> Supplied information:
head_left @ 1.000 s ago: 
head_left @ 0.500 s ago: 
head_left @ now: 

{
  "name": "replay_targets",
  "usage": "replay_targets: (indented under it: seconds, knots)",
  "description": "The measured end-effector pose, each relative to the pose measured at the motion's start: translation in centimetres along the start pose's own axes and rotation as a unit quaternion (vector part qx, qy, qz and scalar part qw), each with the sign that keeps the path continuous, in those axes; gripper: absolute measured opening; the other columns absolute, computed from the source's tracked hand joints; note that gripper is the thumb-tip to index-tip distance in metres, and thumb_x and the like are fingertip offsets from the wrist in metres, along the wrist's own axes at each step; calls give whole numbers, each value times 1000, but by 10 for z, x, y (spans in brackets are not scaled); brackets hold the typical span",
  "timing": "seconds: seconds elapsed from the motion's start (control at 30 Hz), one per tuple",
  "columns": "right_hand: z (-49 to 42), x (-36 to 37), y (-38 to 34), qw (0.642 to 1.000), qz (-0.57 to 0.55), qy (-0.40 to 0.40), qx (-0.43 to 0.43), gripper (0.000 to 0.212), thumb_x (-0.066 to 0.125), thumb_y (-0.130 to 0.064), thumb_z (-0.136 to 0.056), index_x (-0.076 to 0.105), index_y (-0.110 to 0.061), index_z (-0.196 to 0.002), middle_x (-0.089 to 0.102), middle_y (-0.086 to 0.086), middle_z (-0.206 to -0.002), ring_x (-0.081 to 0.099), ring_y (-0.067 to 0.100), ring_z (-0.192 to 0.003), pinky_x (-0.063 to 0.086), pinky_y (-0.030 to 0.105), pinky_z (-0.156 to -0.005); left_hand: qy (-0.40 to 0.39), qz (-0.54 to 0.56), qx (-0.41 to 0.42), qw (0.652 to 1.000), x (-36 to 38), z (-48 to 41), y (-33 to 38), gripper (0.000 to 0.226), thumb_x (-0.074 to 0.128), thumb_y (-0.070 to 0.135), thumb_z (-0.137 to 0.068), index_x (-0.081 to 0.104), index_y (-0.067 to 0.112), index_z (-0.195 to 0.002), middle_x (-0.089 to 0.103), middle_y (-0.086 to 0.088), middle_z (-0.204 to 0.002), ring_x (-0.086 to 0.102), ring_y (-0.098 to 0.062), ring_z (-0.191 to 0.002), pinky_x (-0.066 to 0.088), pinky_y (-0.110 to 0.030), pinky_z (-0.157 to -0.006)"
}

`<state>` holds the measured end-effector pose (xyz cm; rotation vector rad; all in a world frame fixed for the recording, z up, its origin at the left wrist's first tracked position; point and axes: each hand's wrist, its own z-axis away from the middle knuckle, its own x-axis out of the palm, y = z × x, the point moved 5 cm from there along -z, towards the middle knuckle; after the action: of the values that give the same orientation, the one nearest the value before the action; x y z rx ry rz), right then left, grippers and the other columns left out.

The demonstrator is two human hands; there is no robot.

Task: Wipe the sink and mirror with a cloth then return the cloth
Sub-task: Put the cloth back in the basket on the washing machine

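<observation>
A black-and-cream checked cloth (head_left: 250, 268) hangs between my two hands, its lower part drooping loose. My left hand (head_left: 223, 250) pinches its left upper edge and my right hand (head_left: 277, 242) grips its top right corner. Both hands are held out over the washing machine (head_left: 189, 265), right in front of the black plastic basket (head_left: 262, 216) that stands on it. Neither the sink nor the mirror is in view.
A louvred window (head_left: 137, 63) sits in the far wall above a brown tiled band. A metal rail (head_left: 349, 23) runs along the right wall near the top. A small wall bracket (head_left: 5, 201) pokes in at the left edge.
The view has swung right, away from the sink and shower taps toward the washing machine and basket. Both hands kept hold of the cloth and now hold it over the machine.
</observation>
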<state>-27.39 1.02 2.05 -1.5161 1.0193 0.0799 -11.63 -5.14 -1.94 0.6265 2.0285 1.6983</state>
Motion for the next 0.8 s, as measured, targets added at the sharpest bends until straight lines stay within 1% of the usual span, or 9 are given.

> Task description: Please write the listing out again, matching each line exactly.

> Output of the exercise:
head_left @ 1.000 s ago: 
head_left @ 0.500 s ago: 
head_left @ now: 

{
  "name": "replay_targets",
  "usage": "replay_targets: (indented under it: seconds, knots)",
  "description": "The measured end-effector pose, each relative to the pose measured at the motion's start: translation in centimetres along the start pose's own axes and rotation as a unit quaternion (vector part qx, qy, qz and scalar part qw), each with the sign that keeps the path continuous, in those axes; gripper: absolute measured opening; the other columns absolute, computed from the source's tracked hand joints; note that gripper is the thumb-tip to index-tip distance in metres, and thumb_x and the like are fingertip offsets from the wrist in metres, along the wrist's own axes at each step; calls give whole numbers, each value times 1000, but by 10 for z, x, y (spans in brackets are not scaled); brackets hold the typical span",
  "timing": "seconds: seconds elapsed from the motion's start (control at 30 Hz), one per tuple",
  "columns": "right_hand: z (-49 to 42), x (-36 to 37), y (-38 to 34), qw (0.642 to 1.000), qz (-0.57 to 0.55), qy (-0.40 to 0.40), qx (-0.43 to 0.43), gripper (0.000 to 0.212), thumb_x (-0.066 to 0.125), thumb_y (-0.130 to 0.064), thumb_z (-0.136 to 0.056), index_x (-0.076 to 0.105), index_y (-0.110 to 0.061), index_z (-0.196 to 0.002), middle_x (-0.089 to 0.102), middle_y (-0.086 to 0.086), middle_z (-0.206 to -0.002), ring_x (-0.081 to 0.099), ring_y (-0.067 to 0.100), ring_z (-0.192 to 0.003), pinky_x (-0.063 to 0.086), pinky_y (-0.030 to 0.105), pinky_z (-0.156 to -0.005); left_hand: qy (-0.40 to 0.39), qz (-0.54 to 0.56), qx (-0.41 to 0.42), qw (0.652 to 1.000), x (-36 to 38), z (-48 to 41), y (-33 to 38), gripper (0.000 to 0.226), thumb_x (-0.074 to 0.128), thumb_y (-0.070 to 0.135), thumb_z (-0.137 to 0.068), index_x (-0.081 to 0.104), index_y (-0.067 to 0.112), index_z (-0.195 to 0.002), middle_x (-0.089 to 0.103), middle_y (-0.086 to 0.088), middle_z (-0.204 to 0.002), ring_x (-0.086 to 0.102), ring_y (-0.098 to 0.062), ring_z (-0.191 to 0.002), pinky_x (-0.066 to 0.088), pinky_y (-0.110 to 0.030), pinky_z (-0.157 to -0.006)"
}

`<state>` holds the measured end-effector pose (xyz cm; rotation vector rad; all in a world frame fixed for the recording, z up, its origin at the left wrist's first tracked position; point and axes: each hand's wrist, its own z-axis away from the middle knuckle, its own x-axis out of the palm, y = z × x, the point moved 5 cm from there along -z, towards the middle knuckle; after the action: of the values that give the same orientation, the one nearest the value before the action; x y z rx ry rz), right then left, grippers and the other columns left out.

The demonstrator is two human hands; there is no robot.

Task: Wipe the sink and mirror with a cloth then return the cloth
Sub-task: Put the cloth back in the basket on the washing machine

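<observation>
A black-and-cream checked cloth (head_left: 250, 268) hangs between my two hands, its lower part drooping loose. My left hand (head_left: 223, 250) pinches its left upper edge and my right hand (head_left: 277, 242) grips its top right corner. Both hands are held out over the washing machine (head_left: 189, 265), right in front of the black plastic basket (head_left: 262, 216) that stands on it. Neither the sink nor the mirror is in view.
A louvred window (head_left: 137, 63) sits in the far wall above a brown tiled band. A metal rail (head_left: 349, 23) runs along the right wall near the top. A small wall bracket (head_left: 5, 201) pokes in at the left edge.
The view has swung right, away from the sink and shower taps toward the washing machine and basket. Both hands kept hold of the cloth and now hold it over the machine.
</observation>
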<state>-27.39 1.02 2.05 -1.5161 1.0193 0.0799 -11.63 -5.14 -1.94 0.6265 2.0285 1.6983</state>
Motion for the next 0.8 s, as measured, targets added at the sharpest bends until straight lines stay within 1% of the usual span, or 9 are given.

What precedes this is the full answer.